Should Local Governments be constitutionally recognised?

Rob Oakeshott
Rob Oakeshott Jerad Williams

THE Australian Local Government Association has welcomed the formation of a federal parliamentary committee to examine the chances of a referendum on the constitutional recognition of local government succeeding.

A motion to establish a 12-member joint select committee passed the lower house this week.

ALGA president Felicity-Ann Lewis said she remained confident a referendum on the issue would be held by the end of next year.

"Prime Minister Julia Gillard gave an undertaking when coming to office in 2010 to hold referendums by the end of 2013 on both constitutional recognition of indigenous Australians and constitutional recognition of local government," Ms Lewis said.

"Despite the government's recent decision to defer a referendum on indigenous recognition, ALGA will continue to work with the Commonwealth on putting in place the conditions for a successful local government referendum, which will ensure that important federal funding for local communities can continue."

ALGA argues the only way to protect direct federal funding for community services and infrastructure is to have local government recognised in the Australian Constitution and earlier this year, local government called on the Australian Government to establish a parliamentary committee to consider the timing of a referendum and the wording of the constitutional amendment.

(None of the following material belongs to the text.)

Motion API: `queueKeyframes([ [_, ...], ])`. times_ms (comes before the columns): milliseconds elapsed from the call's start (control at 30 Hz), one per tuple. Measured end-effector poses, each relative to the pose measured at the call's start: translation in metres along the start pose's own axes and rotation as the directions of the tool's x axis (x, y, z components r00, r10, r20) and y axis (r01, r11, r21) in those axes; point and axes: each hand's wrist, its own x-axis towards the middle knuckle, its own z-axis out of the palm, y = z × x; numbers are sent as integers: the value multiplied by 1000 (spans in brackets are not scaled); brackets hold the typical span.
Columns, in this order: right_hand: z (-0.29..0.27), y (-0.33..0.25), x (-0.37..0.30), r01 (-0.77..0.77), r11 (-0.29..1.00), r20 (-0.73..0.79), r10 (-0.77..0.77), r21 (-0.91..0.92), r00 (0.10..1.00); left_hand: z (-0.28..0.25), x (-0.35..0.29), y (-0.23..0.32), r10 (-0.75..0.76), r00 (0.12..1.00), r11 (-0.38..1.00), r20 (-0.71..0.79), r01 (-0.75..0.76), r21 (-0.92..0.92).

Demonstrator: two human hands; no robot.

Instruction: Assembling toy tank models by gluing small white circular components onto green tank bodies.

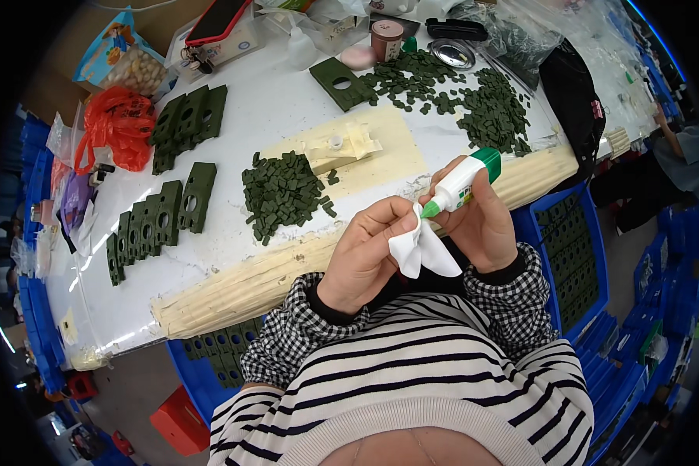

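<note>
My right hand (481,225) is wrapped round a white glue bottle (457,185) with a green nozzle and a green base. The bottle is tilted, its nozzle pointing down toward my left hand. Between the fingers of my left hand (371,248) a white tissue (423,250) is pinched, its loose end hanging down. The tissue touches the green nozzle tip. Just beyond my hands, a taped block with a small white cap (335,143) stands on a tan board (396,140). A pile of small dark green pieces (283,194) lies left of it.
Green plates with round holes (198,198) stand in rows at the left, beside a red plastic bag (116,128). More green pieces (493,113) lie at the far right. Padding (233,283) lines the table's near edge. Blue crates (571,256) flank me; a person (676,159) is at the right.
</note>
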Motion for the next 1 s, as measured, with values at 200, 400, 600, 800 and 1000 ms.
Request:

Polling commissioned by ALGA last year found up to 68% of adults said that they might support financial recognition of local government in the Constitution.

The joint select committee was formed after cabinet was unable to decide whether to hold a referendum on the issue.

A motion put forward by independent Rob Oakeshott last month calling for local councils to receive a fixed percentage of GST revenue was overwhelmingly defeated in the lower house.